/etl-redshift

Data Modeling with AWS Redshift

Primary LanguagePythonMIT LicenseMIT

Data Warehouse using AWS

This project is part of the Data Engineering Nanodegree program, from Udacity. I manipulate data for a music streaming app called Sparkify, where I write an ETL pipeline that loads data from S3 to staging tables on Redshift and execute SQL statements that create the analytics tables from these staging tables.

Currently, the startup has grown its user base and song database and want to move their processes and data onto the cloud. Their data resides in S3, in a directory of JSON logs on user activity on the app, as well as a directory with JSON metadata on the songs in their app. This data initially is placed in staging tables and, from them, the data is split into 5 new tables, each one containing parts of the data from the logs files:

  • users: Dimension table. Users in the app.
  • songs: Dimension table. Songs in music database.
  • artists: Dimension table. Artists in music database.
  • time: Dimension table.

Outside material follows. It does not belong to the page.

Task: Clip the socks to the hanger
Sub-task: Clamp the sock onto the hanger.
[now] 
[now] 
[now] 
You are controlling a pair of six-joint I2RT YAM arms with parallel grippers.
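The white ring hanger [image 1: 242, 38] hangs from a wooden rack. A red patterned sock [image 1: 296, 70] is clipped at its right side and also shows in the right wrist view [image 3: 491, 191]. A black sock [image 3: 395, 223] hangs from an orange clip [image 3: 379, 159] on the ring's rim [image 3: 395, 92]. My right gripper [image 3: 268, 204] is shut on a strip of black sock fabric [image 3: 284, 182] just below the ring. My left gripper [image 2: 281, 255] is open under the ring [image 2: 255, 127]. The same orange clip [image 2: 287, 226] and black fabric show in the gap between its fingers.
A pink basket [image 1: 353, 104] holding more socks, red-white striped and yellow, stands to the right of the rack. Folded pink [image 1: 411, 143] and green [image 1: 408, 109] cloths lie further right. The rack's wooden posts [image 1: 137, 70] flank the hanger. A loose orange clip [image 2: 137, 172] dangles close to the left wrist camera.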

Timestamps of records in songplays broken down into units.
  • songplays: Fact table. Records in log data associated with song plays.

The database schema proposed would help them analyze the data they’ve been collecting on songs and user activity on their app using simple SQL queries on the tables

Install

To set up your python environment to run the code in this repository, start by creating a new environment with Anaconda and install the dependencies.

$ conda create --name ngym36 python=3.6
$ source activate ngym36
$ pip install -r requirements.txt

Run

In a terminal or command window, navigate to the top-level project directory (that contains this README). You need to set up a Redshift cluster. So, start by renaming the file confs/dwh.template.cfg to confs/dwh.cfg and fill in the KEY and SECRET in the AWS section. Then, the following command:

$ python iac.py -i
$ python iac.py -r
$ watch -n 15 'python iac.py -s'

The above instructions are going to create the IAM role, the Redshift cluster, and check the status of this cluster every 15 seconds. Fill in the other fields from your dwh.cfg that shows up in the commands console outputs. After Amazon finally launch your cluster, run:

$ python iac.py -t
$ python create_tables.py
$ python etl.py

The first command opens a TCP port to your cluster so that you can manipulate data from outside. The second command creates all the tables, and the last one, insert all the data in the staging, dimension, and fact tables. Finally, CLEAN UP your resources using the commands below:

$ python iac.py -d
$ watch -n 15 'python iac.py -s'

Wait for the second command to fail to find the cluster. Redshift is expensive.

License

The contents of this repository are covered under the MIT License.